Brief – Given the listing below, reproduce all of it exactly.
○ ○ ○ ○ ○ ○ ○
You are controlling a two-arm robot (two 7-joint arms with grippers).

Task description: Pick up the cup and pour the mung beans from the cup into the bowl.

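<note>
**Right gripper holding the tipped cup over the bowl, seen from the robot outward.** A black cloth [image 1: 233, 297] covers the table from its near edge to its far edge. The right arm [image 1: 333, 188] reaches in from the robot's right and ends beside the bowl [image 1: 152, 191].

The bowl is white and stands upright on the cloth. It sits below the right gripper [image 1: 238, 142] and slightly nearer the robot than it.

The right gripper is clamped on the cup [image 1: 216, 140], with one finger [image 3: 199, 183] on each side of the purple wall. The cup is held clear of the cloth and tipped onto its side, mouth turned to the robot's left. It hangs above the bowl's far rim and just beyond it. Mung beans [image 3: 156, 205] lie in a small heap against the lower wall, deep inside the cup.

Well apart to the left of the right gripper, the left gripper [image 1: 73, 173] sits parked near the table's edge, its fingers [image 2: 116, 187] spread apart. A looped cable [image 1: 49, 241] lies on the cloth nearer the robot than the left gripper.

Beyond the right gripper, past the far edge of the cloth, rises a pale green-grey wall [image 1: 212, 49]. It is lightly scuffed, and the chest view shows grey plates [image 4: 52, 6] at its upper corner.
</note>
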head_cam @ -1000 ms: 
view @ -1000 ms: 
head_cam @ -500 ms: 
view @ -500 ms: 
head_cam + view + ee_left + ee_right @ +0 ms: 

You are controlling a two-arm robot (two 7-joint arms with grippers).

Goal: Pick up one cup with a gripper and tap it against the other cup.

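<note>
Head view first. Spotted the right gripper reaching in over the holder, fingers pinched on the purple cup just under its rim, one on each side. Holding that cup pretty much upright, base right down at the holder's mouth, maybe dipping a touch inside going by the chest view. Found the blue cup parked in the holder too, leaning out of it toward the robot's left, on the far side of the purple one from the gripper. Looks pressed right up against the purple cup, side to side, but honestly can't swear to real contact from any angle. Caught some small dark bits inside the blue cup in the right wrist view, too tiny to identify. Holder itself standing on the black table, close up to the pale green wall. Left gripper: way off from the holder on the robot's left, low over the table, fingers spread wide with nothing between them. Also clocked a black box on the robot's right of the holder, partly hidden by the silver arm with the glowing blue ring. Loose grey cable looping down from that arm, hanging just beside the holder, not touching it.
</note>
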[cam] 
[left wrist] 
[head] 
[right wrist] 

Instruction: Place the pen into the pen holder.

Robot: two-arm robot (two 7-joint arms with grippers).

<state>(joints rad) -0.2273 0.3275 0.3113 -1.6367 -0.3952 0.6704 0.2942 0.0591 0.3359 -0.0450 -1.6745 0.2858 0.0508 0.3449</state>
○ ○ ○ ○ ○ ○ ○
Result –
You are controlling a two-arm robot (two 7-joint arms with grippers).

Task description: Pick up the cup and pour the mung beans from the cup into the bowl.

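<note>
**Right gripper holding the tipped cup over the bowl, seen from the robot outward.** A black cloth [image 1: 233, 297] covers the table from its near edge to its far edge. The right arm [image 1: 333, 188] reaches in from the robot's right and ends beside the bowl [image 1: 152, 191].

The bowl is white and stands upright on the cloth. It sits below the right gripper [image 1: 238, 142] and slightly nearer the robot than it.

The right gripper is clamped on the cup [image 1: 216, 140], with one finger [image 3: 199, 183] on each side of the purple wall. The cup is held clear of the cloth and tipped onto its side, mouth turned to the robot's left. It hangs above the bowl's far rim and just beyond it. Mung beans [image 3: 156, 205] lie in a small heap against the lower wall, deep inside the cup.

Well apart to the left of the right gripper, the left gripper [image 1: 73, 173] sits parked near the table's edge, its fingers [image 2: 116, 187] spread apart. A looped cable [image 1: 49, 241] lies on the cloth nearer the robot than the left gripper.

Beyond the right gripper, past the far edge of the cloth, rises a pale green-grey wall [image 1: 212, 49]. It is lightly scuffed, and the chest view shows grey plates [image 4: 52, 6] at its upper corner.
</note>
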head_cam @ -1000 ms: 
view @ -1000 ms: 
head_cam @ -500 ms: 
view @ -500 ms: 
head_cam + view + ee_left + ee_right @ +0 ms: 

You are controlling a two-arm robot (two 7-joint arms with grippers).

Goal: Pick up one cup with a gripper and tap it against the other cup.

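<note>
Head view first. Spotted the right gripper reaching in over the holder, fingers pinched on the purple cup just under its rim, one on each side. Holding that cup pretty much upright, base right down at the holder's mouth, maybe dipping a touch inside going by the chest view. Found the blue cup parked in the holder too, leaning out of it toward the robot's left, on the far side of the purple one from the gripper. Looks pressed right up against the purple cup, side to side, but honestly can't swear to real contact from any angle. Caught some small dark bits inside the blue cup in the right wrist view, too tiny to identify. Holder itself standing on the black table, close up to the pale green wall. Left gripper: way off from the holder on the robot's left, low over the table, fingers spread wide with nothing between them. Also clocked a black box on the robot's right of the holder, partly hidden by the silver arm with the glowing blue ring. Loose grey cable looping down from that arm, hanging just beside the holder, not touching it.
</note>
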[cam] 
[left wrist] 
[head] 
[right wrist] 

Instruction: Place the pen into the pen holder.

Robot: two-arm robot (two 7-joint arms with grippers).

<state>(joints rad) -0.2273 0.3275 0.3113 -1.6367 -0.3952 0.6704 0.2942 0.0591 0.3359 -0.0450 -1.6745 0.2858 0.0508 0.3449</state>

No more is needed for this exercise.